→ **GIVEN DATA**:
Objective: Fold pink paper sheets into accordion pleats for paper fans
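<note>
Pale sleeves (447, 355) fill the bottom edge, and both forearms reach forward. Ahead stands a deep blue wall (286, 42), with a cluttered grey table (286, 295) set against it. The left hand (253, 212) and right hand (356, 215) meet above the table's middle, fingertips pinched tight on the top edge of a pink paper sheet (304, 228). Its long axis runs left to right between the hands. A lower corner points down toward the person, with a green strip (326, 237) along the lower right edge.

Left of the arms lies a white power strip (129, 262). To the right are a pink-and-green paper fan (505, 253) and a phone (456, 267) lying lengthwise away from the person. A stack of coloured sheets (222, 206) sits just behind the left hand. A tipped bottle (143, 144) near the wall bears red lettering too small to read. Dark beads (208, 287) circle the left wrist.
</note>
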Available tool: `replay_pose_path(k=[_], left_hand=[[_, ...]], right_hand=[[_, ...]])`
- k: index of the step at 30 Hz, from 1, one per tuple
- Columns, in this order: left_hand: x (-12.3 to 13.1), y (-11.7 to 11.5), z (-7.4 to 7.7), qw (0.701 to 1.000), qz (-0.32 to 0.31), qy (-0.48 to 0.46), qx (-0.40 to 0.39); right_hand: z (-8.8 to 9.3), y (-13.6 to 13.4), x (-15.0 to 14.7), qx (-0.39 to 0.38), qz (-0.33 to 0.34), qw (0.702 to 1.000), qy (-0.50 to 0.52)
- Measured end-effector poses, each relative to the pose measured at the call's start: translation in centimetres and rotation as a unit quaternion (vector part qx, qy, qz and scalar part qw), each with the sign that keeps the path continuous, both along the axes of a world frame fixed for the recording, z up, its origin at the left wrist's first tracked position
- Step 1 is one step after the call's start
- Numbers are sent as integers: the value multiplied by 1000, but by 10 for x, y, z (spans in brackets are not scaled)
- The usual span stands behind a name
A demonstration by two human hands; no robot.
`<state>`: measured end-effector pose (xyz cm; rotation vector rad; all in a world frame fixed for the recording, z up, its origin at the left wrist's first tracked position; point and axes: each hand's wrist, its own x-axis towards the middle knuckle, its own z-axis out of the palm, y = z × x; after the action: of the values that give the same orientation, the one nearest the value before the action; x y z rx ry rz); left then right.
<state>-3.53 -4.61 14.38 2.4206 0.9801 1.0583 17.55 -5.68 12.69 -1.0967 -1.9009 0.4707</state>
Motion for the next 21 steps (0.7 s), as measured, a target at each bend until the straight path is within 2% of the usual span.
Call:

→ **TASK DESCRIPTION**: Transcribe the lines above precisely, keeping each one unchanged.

→ **YOUR SOLUTION**:
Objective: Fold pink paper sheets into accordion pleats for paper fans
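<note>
Pale sleeves (447, 355) fill the bottom edge, and both forearms reach forward. Ahead stands a deep blue wall (286, 42), with a cluttered grey table (286, 295) set against it. The left hand (253, 212) and right hand (356, 215) meet above the table's middle, fingertips pinched tight on the top edge of a pink paper sheet (304, 228). Its long axis runs left to right between the hands. A lower corner points down toward the person, with a green strip (326, 237) along the lower right edge.

Left of the arms lies a white power strip (129, 262). To the right are a pink-and-green paper fan (505, 253) and a phone (456, 267) lying lengthwise away from the person. A stack of coloured sheets (222, 206) sits just behind the left hand. A tipped bottle (143, 144) near the wall bears red lettering too small to read. Dark beads (208, 287) circle the left wrist.
</note>
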Available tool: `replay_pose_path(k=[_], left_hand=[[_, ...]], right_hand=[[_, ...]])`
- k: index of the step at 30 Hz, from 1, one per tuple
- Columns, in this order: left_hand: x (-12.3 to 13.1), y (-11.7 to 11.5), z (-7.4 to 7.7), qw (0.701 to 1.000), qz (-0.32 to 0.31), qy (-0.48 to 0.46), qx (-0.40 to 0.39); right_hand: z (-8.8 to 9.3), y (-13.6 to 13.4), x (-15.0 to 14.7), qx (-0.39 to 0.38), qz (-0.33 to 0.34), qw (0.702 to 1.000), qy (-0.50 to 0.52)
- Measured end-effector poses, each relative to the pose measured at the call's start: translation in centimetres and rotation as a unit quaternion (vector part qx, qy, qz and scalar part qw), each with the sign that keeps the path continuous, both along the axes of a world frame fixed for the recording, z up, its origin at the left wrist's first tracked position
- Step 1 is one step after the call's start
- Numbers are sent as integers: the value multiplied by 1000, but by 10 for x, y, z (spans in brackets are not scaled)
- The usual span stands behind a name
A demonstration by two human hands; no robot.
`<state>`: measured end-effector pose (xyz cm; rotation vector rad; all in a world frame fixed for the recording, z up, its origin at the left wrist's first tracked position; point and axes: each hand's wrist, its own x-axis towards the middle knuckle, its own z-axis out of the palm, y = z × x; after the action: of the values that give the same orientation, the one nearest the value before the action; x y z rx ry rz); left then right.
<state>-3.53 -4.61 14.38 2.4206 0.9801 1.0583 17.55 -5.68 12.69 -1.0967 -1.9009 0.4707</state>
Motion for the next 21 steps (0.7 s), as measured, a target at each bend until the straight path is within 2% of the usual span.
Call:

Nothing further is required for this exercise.